**TASK ITEM:** Print nothing but the lines below starting at the line that holds "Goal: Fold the" and ending at the line that holds "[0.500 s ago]", including both, each exactly as written.

BEGIN

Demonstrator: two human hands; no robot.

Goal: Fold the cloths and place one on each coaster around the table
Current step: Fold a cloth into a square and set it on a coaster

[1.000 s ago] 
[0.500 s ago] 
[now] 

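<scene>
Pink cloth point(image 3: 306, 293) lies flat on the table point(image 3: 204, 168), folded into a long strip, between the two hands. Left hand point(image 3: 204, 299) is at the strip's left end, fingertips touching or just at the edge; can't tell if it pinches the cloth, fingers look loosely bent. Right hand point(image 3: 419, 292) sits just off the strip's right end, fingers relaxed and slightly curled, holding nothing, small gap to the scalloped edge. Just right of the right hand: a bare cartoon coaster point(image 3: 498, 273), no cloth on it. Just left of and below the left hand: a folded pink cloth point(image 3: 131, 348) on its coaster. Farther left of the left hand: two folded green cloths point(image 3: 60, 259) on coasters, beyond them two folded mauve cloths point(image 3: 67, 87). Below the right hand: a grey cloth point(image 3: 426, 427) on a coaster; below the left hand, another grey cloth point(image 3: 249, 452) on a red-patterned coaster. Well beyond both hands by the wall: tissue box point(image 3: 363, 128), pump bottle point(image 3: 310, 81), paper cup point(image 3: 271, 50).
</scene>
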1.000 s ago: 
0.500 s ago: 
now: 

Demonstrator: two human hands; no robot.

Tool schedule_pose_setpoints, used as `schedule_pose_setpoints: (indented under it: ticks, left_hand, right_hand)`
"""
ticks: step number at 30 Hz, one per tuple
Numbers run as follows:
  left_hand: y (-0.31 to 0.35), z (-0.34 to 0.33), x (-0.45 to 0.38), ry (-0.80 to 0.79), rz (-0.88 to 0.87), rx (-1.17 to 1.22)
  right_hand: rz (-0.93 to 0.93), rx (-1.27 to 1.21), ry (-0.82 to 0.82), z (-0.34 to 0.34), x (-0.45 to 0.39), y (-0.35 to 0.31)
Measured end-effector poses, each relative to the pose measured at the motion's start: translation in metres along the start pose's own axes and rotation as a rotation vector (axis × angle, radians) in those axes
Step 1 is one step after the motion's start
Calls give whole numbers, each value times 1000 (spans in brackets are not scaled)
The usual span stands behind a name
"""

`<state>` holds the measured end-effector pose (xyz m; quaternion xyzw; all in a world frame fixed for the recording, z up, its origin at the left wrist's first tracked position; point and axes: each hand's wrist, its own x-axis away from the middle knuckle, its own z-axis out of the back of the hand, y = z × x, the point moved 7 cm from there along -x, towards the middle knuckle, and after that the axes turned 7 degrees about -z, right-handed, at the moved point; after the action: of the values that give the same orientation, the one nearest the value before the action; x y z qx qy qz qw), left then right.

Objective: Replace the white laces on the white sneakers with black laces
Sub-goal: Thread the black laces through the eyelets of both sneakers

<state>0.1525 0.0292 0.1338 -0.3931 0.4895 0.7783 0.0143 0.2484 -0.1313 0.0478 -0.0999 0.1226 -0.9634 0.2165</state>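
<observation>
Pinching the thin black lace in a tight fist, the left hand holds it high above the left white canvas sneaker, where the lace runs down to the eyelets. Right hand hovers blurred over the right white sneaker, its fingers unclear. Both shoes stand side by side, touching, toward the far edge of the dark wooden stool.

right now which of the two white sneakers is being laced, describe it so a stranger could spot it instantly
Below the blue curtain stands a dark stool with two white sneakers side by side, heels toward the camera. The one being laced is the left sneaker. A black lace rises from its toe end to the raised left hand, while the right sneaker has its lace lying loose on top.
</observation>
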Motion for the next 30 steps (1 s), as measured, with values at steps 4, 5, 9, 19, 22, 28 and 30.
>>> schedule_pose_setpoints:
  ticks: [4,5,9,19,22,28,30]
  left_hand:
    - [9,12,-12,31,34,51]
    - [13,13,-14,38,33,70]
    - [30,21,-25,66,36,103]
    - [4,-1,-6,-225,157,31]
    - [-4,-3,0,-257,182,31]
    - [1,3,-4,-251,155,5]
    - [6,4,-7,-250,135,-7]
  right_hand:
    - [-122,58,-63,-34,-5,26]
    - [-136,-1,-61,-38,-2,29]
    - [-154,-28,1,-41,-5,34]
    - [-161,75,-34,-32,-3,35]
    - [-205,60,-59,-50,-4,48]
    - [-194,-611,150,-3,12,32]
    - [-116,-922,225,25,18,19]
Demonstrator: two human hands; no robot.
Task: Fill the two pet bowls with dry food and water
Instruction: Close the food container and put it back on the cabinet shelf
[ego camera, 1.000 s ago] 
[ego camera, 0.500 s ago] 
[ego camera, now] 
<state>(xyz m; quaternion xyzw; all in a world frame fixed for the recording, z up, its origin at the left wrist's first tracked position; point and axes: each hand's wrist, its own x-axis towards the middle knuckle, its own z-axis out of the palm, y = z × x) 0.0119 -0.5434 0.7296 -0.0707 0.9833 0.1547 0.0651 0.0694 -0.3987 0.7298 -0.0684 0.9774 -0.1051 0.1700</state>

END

**PROBLEM SOLUTION:**
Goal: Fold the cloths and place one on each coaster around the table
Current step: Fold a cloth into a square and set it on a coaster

[1.000 s ago] 
[0.500 s ago] 

No additional output will be generated.